Is intermittent fasting the secret to preventing Alzheimer's disease?

Is intermittent fasting the secret to preventing Alzheimer’s disease?

Los Angeles – Diets that mimic fasting appear to reduce signs of Alzheimer’s disease, according to a groundbreaking new study in mice.

Researchers from the USC Leonard Davis College of Gerontology say that time-restricted eating lowers levels of two hallmarks of the disease – amyloid beta and hyperphosphorylated tau protein. These substances accumulate and intertwine in the brain, causing disturbances in cognitive function that lead to dementia.
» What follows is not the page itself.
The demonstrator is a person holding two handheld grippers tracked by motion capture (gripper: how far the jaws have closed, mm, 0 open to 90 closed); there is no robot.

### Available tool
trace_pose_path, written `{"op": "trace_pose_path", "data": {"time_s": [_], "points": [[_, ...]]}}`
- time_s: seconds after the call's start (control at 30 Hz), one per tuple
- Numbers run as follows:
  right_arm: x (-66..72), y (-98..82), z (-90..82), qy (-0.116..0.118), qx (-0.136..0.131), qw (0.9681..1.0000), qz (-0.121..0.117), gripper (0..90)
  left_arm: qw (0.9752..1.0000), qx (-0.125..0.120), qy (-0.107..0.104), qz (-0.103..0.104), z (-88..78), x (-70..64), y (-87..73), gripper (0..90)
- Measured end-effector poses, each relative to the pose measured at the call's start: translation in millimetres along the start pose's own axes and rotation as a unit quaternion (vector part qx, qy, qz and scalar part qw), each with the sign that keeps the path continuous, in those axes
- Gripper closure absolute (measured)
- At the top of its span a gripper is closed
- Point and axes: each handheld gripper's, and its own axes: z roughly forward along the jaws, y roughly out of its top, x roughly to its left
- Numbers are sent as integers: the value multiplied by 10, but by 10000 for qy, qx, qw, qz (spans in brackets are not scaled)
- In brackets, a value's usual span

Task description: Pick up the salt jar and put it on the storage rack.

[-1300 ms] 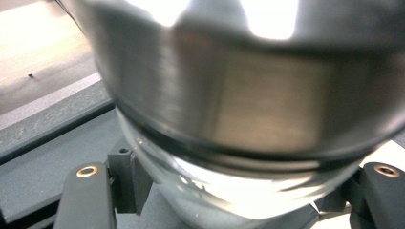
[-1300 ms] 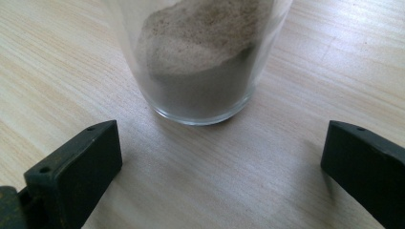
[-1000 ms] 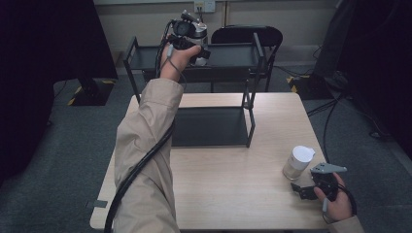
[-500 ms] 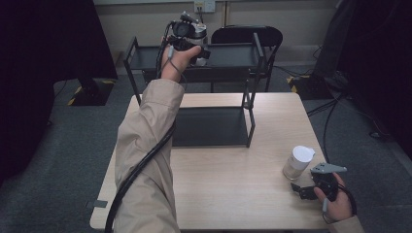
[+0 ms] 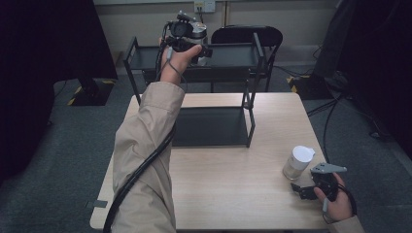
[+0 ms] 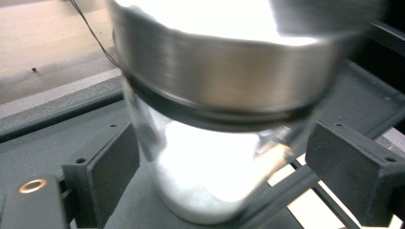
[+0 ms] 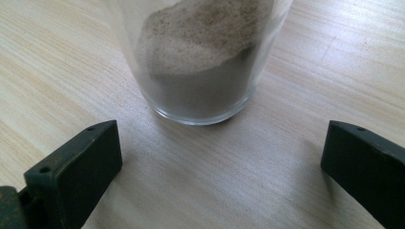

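Up at the back, the left tool (image 5: pixel 194 46) is at the top tier of the black metal shelf rack (image 5: pixel 243 53), and from above the hand (image 5: pixel 177 60) hides what's between the jaws. The left gripper view fills that in: a clear glass jar (image 6: pixel 215 143) with a brushed metal lid and white powder inside, blurred, standing on the dark shelf between the two black jaws. The jaws sit wide on either side with gaps showing, so that tool is open around the jar, not clamping it.

Down on the pale wood-grain worktop (image 5: pixel 228 189), the right tool (image 5: pixel 303 191) lies just beside a second jar (image 5: pixel 297 162), white-capped from overhead. Its own camera shows round clear glass (image 7: pixel 200 62) holding grey-brown speckled powder, jaws spread wide, not touching the glass.
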Motion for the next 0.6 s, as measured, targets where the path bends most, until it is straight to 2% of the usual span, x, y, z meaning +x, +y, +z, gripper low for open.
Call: {"op": "trace_pose_path", "data": {"time_s": [0.2,0.37,0.6], "points": [[0,-1,0,-1,-1,10000,-3,0,10000,-51,-3,-4,-77,-55,-74,69],[0,-3,1,-4,-7,10000,-13,0,9998,-194,44,-80,-173,-90,-156,48],[0,-2,1,-4,-7,10000,-12,0,9995,-316,-55,-67,-265,-134,-255,11]]}}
Mice following this fasting diet — which has been genetically modified to develop Alzheimer’s disease — also had less inflammation in the brain and performed better on cognitive tests than other mice fed a regular diet.

The fasting mimicking diet (FMD) the researchers examined was high in unsaturated fats and low in total calories, protein and carbohydrates. The diet mimics the effect of sticking to a water-only fasting while still providing dieters with the necessary nutrients. Previous studies have found that junk food is associated with many health benefits, including stem cell regeneration, reduced side effects of chemotherapy, and reduced risks of cancer, diabetes, heart disease and other age-related diseases.

How does intermittent fasting change the brain?

In this studyProfessor Walter Longo and his team examined healthy mice and two groups of mice prone to dementia, E4FAD and 3xTg. The researchers fed the mice a diet that simulated fasting for four to five days at a time, twice a month. Between these cycles, the animals ate a normal diet.

Over the course of the long-term experiment, 3xTg mice received 30 fasting cycles over a period of 15 months. In shorter experiments, the team fed mice 3xTg and E4FAD for anywhere from one to 12 FMD cycles over a period of six months.

In both experiments, the results revealed that mice participating in FMD cycles displayed marked drops in amyloid-beta. This substance forms sticky plaques in the brain. Tau proteins, which form tangles in the brain, also decreased among the fasting mice. The FMD group also had lower levels of encephalitis and fewer active microglia. These immune cells look for and destroy viruses and damaged cells throughout the brain.

The mice on the diet even had lower levels of oxidative stress, which researchers say plays a role in the onset of Alzheimer’s disease. Oxidative stress, which develops due to an imbalance between the production and accumulation of reactive oxygen species (ROS), damages neurons and leads to the accumulation of more amyloid in the brain. Specifically, Longo says, “superoxide” free radicals play a key role in causing damage to mouse models of Alzheimer’s disease.

When it comes to their behavior, the study also found that fasting rats showed less cognitive decline than their peers on a standard diet. Fasting mice performed better during the maze test compared to Alzheimer’s mice on a standard diet and almost matched the performance of healthy mice.

Tests are underway among human patients

Longo and the team also reviewed data from a small phase I clinical trial examining a fasting diet in human patients with mild cognitive impairment or Alzheimer’s disease. The 40 healthy adult patients took part in five FMD days once a month or simply replaced lunch or dinner with pasta or rice for five days.

The data reveal that fasting is a safe option for humans with cognitive decline. Additional tests hope to confirm the promising results seen in mice.

The study was published in the journal cell reports.